- **REQUIRED ACTION**: Return, exactly and in full, the lines of the records below starting at the one with "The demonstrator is" and ending at the one with "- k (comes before", and no other lines.

(Stored entries)

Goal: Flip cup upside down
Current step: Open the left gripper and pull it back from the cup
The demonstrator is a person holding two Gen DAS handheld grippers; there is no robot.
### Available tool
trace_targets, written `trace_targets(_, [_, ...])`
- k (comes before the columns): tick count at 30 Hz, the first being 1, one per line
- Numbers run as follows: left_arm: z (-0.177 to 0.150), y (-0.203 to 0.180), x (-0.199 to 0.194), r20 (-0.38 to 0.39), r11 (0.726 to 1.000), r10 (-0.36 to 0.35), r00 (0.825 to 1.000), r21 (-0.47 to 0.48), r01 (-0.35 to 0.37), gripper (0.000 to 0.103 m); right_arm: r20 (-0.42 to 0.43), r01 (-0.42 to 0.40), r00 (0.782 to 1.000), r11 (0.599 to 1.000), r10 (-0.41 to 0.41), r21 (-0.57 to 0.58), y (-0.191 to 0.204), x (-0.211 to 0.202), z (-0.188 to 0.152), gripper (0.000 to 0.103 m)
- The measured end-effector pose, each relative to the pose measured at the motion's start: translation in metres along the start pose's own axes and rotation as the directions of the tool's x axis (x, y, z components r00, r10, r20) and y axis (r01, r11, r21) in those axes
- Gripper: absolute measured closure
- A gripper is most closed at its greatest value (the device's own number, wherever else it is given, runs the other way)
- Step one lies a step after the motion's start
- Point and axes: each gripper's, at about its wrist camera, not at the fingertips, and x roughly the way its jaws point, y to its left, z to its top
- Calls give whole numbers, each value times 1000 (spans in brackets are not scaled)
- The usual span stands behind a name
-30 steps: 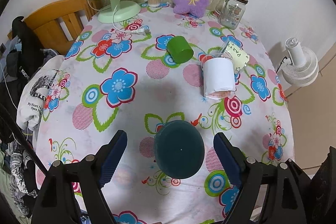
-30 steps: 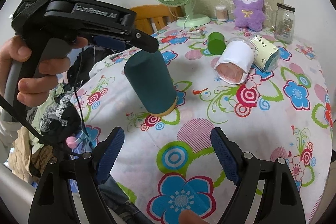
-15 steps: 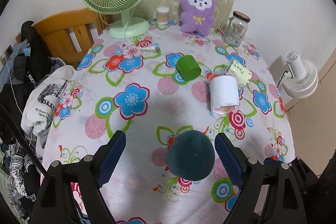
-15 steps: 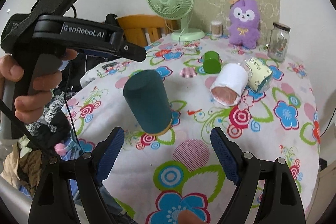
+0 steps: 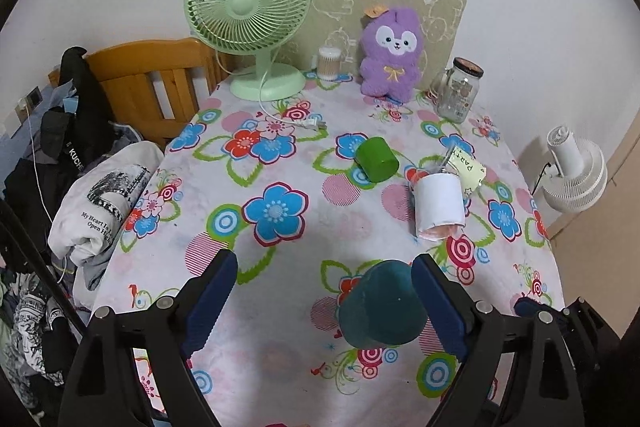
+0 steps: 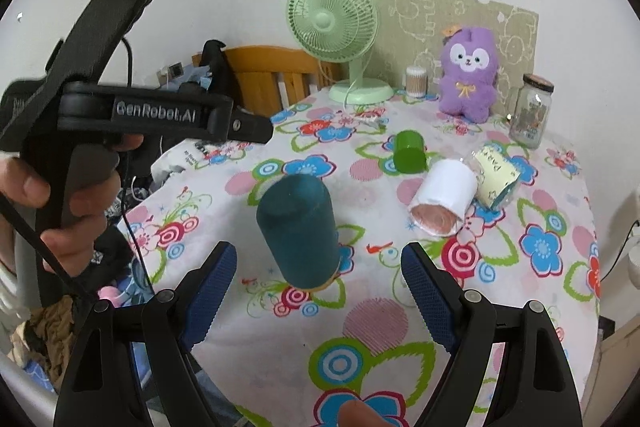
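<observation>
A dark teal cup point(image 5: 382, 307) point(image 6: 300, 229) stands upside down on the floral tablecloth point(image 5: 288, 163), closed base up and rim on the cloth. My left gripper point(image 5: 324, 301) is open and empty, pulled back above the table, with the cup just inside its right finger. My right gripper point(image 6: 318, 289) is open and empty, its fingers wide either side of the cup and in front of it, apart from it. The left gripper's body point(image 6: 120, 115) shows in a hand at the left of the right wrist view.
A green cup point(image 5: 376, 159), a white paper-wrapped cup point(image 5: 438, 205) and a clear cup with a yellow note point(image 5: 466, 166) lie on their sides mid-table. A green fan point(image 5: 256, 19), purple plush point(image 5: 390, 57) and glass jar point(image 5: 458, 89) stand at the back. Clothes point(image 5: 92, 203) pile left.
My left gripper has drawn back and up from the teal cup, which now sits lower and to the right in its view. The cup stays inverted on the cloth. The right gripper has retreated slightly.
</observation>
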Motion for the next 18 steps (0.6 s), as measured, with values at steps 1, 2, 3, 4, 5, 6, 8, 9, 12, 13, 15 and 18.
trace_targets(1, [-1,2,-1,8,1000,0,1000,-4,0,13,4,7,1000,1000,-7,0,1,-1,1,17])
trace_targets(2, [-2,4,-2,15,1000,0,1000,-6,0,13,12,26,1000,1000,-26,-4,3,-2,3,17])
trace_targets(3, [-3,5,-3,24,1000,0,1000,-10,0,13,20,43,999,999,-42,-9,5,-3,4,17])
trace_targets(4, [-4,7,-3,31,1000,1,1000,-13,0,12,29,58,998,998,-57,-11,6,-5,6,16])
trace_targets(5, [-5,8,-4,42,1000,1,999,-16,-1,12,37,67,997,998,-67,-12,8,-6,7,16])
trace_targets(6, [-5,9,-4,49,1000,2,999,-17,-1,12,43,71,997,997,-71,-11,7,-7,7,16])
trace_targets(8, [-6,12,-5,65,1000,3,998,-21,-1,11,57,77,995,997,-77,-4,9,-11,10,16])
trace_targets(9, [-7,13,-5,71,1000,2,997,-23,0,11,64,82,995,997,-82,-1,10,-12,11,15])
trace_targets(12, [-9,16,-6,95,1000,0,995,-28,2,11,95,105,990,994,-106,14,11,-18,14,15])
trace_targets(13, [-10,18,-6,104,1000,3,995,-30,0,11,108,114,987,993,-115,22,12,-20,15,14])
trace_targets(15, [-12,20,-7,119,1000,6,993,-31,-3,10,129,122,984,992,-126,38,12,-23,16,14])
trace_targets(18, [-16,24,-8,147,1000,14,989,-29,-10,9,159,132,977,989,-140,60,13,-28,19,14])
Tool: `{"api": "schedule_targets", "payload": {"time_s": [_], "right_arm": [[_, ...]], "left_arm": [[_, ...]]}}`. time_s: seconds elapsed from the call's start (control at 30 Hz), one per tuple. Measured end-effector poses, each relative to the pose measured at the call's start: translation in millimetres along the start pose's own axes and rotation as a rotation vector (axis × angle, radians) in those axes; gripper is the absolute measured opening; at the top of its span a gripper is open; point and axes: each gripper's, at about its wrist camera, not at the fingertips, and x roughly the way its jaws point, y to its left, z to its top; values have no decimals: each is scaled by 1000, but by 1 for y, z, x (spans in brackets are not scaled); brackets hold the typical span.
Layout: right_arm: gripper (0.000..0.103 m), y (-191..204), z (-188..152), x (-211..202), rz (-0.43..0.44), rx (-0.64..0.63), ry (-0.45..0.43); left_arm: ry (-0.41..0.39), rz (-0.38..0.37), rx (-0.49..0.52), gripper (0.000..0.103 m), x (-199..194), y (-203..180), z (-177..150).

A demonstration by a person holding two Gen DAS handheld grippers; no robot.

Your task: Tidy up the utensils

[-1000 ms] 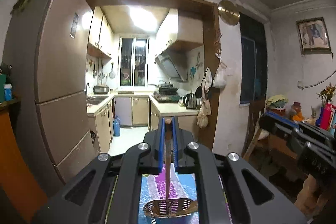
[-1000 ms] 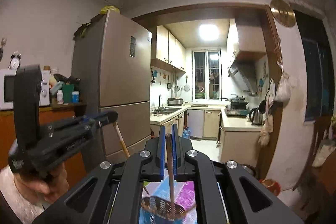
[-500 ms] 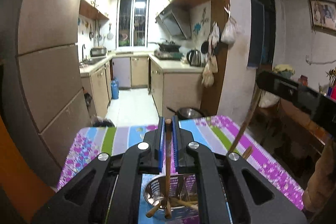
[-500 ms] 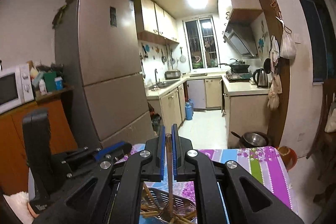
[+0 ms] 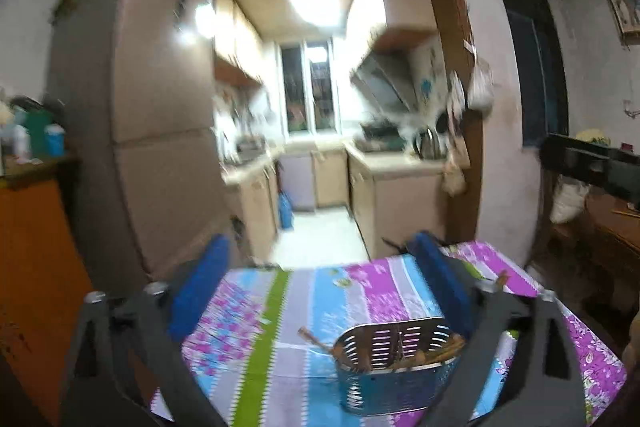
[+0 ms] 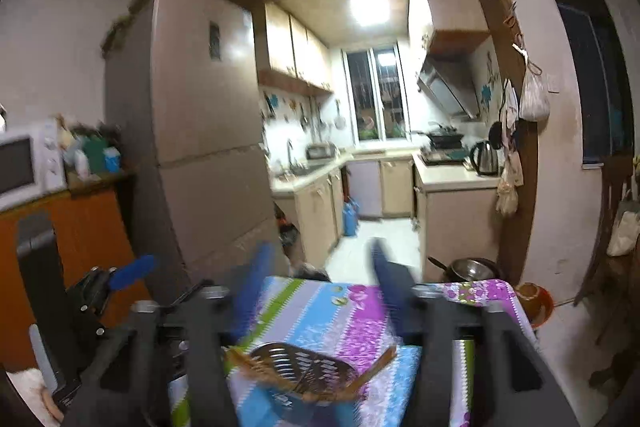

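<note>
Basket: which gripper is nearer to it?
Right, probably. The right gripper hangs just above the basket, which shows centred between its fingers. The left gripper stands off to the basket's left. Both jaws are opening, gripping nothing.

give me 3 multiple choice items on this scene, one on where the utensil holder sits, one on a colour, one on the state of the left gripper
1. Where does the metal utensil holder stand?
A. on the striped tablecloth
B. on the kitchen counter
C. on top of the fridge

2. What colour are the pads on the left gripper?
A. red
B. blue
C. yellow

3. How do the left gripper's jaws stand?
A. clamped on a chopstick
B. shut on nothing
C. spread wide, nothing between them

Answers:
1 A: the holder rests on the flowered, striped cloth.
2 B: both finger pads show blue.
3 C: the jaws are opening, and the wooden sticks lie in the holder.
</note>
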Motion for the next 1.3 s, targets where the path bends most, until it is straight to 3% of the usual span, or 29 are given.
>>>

- **RESPONSE AREA**:
The demonstrator is a person holding two Gen DAS handheld grippers; there is no robot.
### Available tool
trace_targets, written `trace_targets(_, [_, ...])`
- k (comes before the columns): tick count at 30 Hz, the first being 1, one per line

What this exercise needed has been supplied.